Elegir el mejor de los roles de Yamira Díaz no siempre es tarea fácil, al menos en televisión. Mucho menos ahora, cuando coinciden en pantalla dos propuestas dramáticas: la telenovela Regreso al corazón y la serie Las reglas de Rodo, cada una con exigencias y matices distintos.
En el primer caso, Yamira interpreta a una mujer trabajadora, de sólidos valores humanos, entregada a sus compañeros y amigos, y al mismo tiempo madre de un violador, con todo el peso emocional que ello implica. Una madre que nunca deja de serlo, incluso cuando los hechos condenan con toda severidad a su hijo. En el otro proyecto, da vida a una abuela que, por razones aún no del todo esclarecidas, decide regresar junto a su familia. Ese retorno, que inicialmente se convierte en un problema, termina por transformarla en un eje sensible y salvador del hogar al que intenta pertenecer.
Dicho así, pareciera que el dolor atraviesa ambos personajes, y en efecto es parte de sus cimientos emocionales. Sin embargo, disfrutamos de dos interpretaciones felices y contundentes precisamente por lo diferentes que resultan. Ahí radica una de las mayores virtudes de Yamira Díaz: la capacidad de convertirse en “otra” sin necesidad de grandes cambios de maquillaje —un aspecto que, incluso, podría repensarse con ella— y, aun así, mantener intacta su veracidad. Lo hace sin excesos dramáticos, con una voz colocada que le permite llegar con claridad, y una ternura que aflora incluso en los momentos más pícaros o dolorosos de las vidas que interpreta.

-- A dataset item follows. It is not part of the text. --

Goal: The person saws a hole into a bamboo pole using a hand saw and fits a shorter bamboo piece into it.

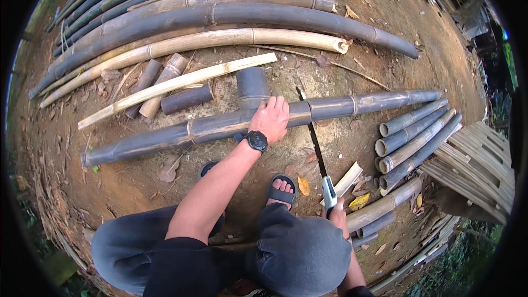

Yamira sabe convertirse en un personaje secundario imprescindible, y eso es especialmente agradecible en su Sara de Las reglas de Rodo. En ella asoma un Alzheimer incipiente, advertido con tanta justeza que no produce lástima, sino una serena compasión, sostenida sobre su vínculo con Rodo. Es Sara, desde esa humildad cognoscitiva —por llamarla de algún modo— quien abre a su nieto un mundo de nuevas sensaciones. ¿Es la mejor manera? Tal vez nadie pueda afirmarlo, pero lo cierto es que comprende la inquietud que despierta el amor y lucha para que su nieto lo viva como una experiencia vital.
Se convierte, entonces, en un personaje simbólico que irradia fuerza, negada a las apariencias, apostando por vivir intensamente y ayudar a que también lo hagan aquellos a quienes ama. Ese “resurgir” cuando todos la daban por perdida, dramáticamente hablando, es un reencuentro con la vida a través de la familia, transmitido por la actriz desde la más absoluta sencillez.
Yamira transmite seguridad, incluso en esa comicidad que no siempre ha podido mostrar en televisión —aunque sí en el teatro—. Es la certeza para el televidente de que, tras la pantalla, encontrará un ser de carne y hueso, con virtudes y defectos que no necesitan grandes esfuerzos para ser descubiertos. Ella, solícita y tranquila, los coloca ante nosotros en cada aparición, haciéndonos cómplices de sus múltiples tránsitos entre la risa y el dolor.